Born in Vancouver, British Columbia, Hecker is the son of two art teachers. During his high school years, he played in rock bands with friends, before acquiring a sampler and working on solo material. He moved to Montreal, Quebec in 1998 to study at Concordia University and explore his artistic interests further. He initially performed as a techno producer under the name Jetone, debuting in 1996. By 2001 he became disenchanted with the musical direction of the Jetone project. In 2001, Hecker released the album Haunt Me, Haunt Me Do It Again, under his own name through the label Alien8. He followed with Radio Amor (2003) and Mirages (2004).
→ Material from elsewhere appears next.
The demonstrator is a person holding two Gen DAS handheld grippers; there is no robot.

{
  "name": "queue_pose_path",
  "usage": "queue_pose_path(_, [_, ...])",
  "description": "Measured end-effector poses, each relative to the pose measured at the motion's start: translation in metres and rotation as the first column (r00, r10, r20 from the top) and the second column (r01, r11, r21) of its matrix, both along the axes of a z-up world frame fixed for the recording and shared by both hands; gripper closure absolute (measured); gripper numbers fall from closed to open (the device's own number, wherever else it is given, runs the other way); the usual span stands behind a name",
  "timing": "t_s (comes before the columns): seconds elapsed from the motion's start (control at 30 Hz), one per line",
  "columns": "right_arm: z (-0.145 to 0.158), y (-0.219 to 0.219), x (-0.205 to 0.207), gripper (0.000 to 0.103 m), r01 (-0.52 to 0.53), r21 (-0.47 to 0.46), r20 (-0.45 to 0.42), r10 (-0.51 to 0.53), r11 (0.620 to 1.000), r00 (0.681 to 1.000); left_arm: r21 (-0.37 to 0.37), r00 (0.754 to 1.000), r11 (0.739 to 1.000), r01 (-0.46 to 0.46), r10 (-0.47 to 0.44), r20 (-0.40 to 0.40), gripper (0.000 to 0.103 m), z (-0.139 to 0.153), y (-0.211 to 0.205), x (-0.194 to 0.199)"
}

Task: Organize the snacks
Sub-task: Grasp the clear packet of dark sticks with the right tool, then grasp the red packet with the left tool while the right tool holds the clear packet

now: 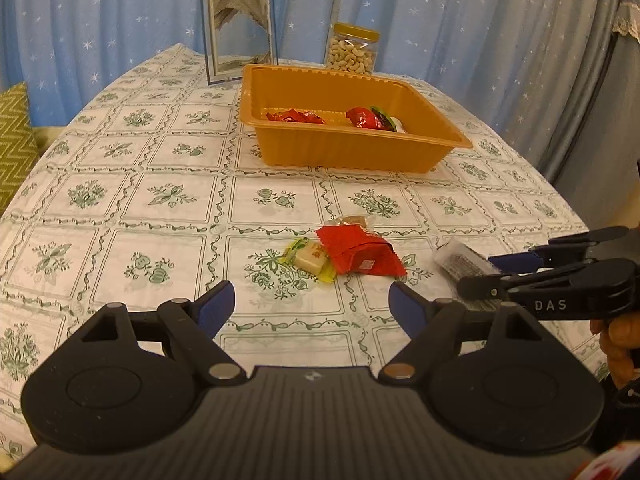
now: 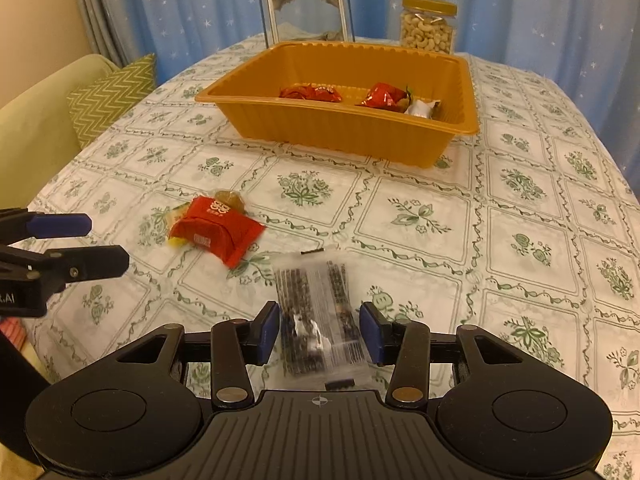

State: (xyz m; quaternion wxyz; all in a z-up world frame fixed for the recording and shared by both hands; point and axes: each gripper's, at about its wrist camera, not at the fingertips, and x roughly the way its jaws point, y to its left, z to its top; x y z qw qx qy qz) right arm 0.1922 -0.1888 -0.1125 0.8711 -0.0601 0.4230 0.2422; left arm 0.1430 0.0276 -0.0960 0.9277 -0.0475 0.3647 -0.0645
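Note:
My right gripper (image 2: 320,328) is shut on a clear packet of dark snack sticks (image 2: 316,320), its blue pads against both sides of the packet, low over the tablecloth. The left wrist view shows that gripper (image 1: 480,272) and packet (image 1: 460,260) at the right. My left gripper (image 1: 312,300) is open and holds nothing. Just beyond it lie a red packet (image 1: 360,256), a yellow-green wrapped candy (image 1: 308,260) and a small clear-wrapped brown candy (image 1: 354,220). The orange tray (image 1: 360,148) farther back holds red-wrapped snacks (image 1: 296,116) and a white one (image 2: 420,108).
Behind the tray stand a jar of cashews (image 2: 428,26) and a framed sand picture (image 2: 306,4), with a blue starred curtain beyond. A green zigzag cushion (image 2: 114,96) lies on a sofa to the left of the table. A hand (image 1: 616,340) grips the right tool.

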Motion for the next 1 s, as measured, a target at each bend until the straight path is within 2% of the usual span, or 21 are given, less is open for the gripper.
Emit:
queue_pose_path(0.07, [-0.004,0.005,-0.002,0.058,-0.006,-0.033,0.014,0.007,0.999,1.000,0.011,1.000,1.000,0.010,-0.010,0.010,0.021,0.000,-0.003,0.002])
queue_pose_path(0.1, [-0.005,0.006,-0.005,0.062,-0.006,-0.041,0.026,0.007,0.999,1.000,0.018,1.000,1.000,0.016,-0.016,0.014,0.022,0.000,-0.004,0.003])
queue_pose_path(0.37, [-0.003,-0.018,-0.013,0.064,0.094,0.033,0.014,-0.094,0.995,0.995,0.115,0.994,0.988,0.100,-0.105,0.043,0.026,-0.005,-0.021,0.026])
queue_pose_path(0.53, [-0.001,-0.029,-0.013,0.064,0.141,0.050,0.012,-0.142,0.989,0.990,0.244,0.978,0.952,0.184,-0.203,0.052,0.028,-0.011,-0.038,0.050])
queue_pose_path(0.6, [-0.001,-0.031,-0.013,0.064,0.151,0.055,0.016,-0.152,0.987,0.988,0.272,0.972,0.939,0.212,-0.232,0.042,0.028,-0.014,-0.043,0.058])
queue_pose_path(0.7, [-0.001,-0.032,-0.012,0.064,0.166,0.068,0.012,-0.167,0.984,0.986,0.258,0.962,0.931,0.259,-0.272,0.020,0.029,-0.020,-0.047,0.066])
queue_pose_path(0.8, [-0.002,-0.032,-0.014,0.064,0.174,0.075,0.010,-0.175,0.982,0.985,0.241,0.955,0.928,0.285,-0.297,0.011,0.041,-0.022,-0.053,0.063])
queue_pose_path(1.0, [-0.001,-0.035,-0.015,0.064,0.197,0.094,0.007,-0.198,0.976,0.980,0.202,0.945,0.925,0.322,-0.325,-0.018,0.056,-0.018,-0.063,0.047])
In 2006, he moved to Kranky where he released his fourth album Harmony in Ultraviolet. He subsequently incorporated the use of pipe organ sounds which were digitally processed and distorted. The album was called the 9th best ambient album of all time by Pitchfork. For the album Ravedeath, 1972 (2011), Hecker traveled to Iceland where together with Ben Frost, he recorded parts in a church. The album was awarded the Juno Award for Electronic Album of the Year. In November 2010, Alien8 re-released Hecker's debut album on vinyl. His live performances contain improvisations by processing organ sounds that are manipulated, with great fluctuations in volume.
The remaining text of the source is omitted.